■ **Task objective**: The pictures in the data below are to be omitted; all else must be duplicated exactly.

■ **Dataset section**:
□ □ □ □ □

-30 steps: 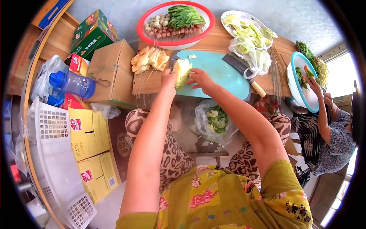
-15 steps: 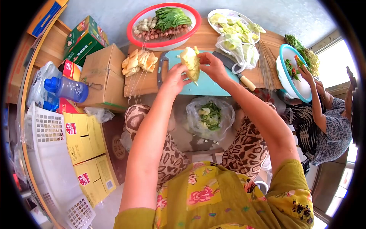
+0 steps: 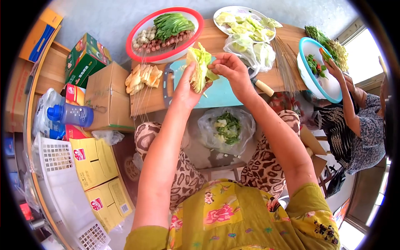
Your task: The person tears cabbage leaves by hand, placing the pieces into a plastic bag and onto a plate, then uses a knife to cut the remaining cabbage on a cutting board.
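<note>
My left hand (image 3: 186, 89) grips a pale yellow-green piece of cabbage (image 3: 199, 66), held upright above the blue cutting board (image 3: 227, 92). With thumb and fingers, my right hand (image 3: 233, 71) pinches the edge of a cabbage leaf on its right side. A knife lies by my right hand; its wooden handle (image 3: 264, 87) shows, and my hand hides most of the blade. Behind it sits a clear plastic bag (image 3: 256, 56) with pale leaves. A white plate (image 3: 221, 28) at the back carries loose cabbage leaves.
A red-rimmed basin (image 3: 130, 39) holds greens and skewered balls. Skewered pale slices (image 3: 143, 78) lie front left, bare skewers (image 3: 287, 66) to the right. Below hangs a bag of scraps (image 3: 204, 127). At right, a co-worker's hands (image 3: 337, 77) are over a blue-rimmed basin (image 3: 303, 54).
The cabbage piece has turned in my left hand, now showing its layered leaves. My right hand has shifted its pinch to a leaf edge. The whole view has moved slightly.
</note>
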`<state>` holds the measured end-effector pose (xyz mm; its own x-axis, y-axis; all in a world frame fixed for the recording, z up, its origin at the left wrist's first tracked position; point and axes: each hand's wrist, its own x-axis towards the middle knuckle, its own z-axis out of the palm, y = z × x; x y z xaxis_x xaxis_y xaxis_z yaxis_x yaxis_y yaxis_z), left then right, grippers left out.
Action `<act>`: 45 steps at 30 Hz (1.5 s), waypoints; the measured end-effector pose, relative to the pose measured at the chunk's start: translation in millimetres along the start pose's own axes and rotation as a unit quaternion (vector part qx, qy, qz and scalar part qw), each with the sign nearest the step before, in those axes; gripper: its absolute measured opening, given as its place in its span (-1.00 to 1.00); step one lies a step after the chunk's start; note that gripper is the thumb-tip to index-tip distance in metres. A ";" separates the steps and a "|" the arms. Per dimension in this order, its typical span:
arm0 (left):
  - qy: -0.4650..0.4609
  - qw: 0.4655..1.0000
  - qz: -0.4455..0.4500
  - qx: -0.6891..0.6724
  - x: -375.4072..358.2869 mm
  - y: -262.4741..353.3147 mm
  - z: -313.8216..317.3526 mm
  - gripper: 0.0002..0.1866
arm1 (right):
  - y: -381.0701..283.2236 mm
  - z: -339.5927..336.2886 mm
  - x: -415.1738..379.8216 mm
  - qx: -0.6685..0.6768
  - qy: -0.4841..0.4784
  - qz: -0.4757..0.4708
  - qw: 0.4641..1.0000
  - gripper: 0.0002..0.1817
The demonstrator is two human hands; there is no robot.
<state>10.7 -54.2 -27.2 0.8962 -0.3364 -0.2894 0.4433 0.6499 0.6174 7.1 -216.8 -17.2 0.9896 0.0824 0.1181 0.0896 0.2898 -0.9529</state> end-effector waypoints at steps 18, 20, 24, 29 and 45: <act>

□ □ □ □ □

■ **Result of the exercise**:
-30 steps: 
-15 steps: 
+0 steps: 
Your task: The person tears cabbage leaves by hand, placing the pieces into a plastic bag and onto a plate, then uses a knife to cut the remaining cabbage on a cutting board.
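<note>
My left hand (image 3: 186, 89) grips a pale yellow-green piece of cabbage (image 3: 199, 66), held upright above the blue cutting board (image 3: 227, 92). With thumb and fingers, my right hand (image 3: 233, 71) pinches the edge of a cabbage leaf on its right side. A knife lies by my right hand; its wooden handle (image 3: 264, 87) shows, and my hand hides most of the blade. Behind it sits a clear plastic bag (image 3: 256, 56) with pale leaves. A white plate (image 3: 221, 28) at the back carries loose cabbage leaves.
A red-rimmed basin (image 3: 130, 39) holds greens and skewered balls. Skewered pale slices (image 3: 143, 78) lie front left, bare skewers (image 3: 287, 66) to the right. Below hangs a bag of scraps (image 3: 204, 127). At right, a co-worker's hands (image 3: 337, 77) are over a blue-rimmed basin (image 3: 303, 54).
The cabbage piece has turned in my left hand, now showing its layered leaves. My right hand has shifted its pinch to a leaf edge. The whole view has moved slightly.
</note>
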`<state>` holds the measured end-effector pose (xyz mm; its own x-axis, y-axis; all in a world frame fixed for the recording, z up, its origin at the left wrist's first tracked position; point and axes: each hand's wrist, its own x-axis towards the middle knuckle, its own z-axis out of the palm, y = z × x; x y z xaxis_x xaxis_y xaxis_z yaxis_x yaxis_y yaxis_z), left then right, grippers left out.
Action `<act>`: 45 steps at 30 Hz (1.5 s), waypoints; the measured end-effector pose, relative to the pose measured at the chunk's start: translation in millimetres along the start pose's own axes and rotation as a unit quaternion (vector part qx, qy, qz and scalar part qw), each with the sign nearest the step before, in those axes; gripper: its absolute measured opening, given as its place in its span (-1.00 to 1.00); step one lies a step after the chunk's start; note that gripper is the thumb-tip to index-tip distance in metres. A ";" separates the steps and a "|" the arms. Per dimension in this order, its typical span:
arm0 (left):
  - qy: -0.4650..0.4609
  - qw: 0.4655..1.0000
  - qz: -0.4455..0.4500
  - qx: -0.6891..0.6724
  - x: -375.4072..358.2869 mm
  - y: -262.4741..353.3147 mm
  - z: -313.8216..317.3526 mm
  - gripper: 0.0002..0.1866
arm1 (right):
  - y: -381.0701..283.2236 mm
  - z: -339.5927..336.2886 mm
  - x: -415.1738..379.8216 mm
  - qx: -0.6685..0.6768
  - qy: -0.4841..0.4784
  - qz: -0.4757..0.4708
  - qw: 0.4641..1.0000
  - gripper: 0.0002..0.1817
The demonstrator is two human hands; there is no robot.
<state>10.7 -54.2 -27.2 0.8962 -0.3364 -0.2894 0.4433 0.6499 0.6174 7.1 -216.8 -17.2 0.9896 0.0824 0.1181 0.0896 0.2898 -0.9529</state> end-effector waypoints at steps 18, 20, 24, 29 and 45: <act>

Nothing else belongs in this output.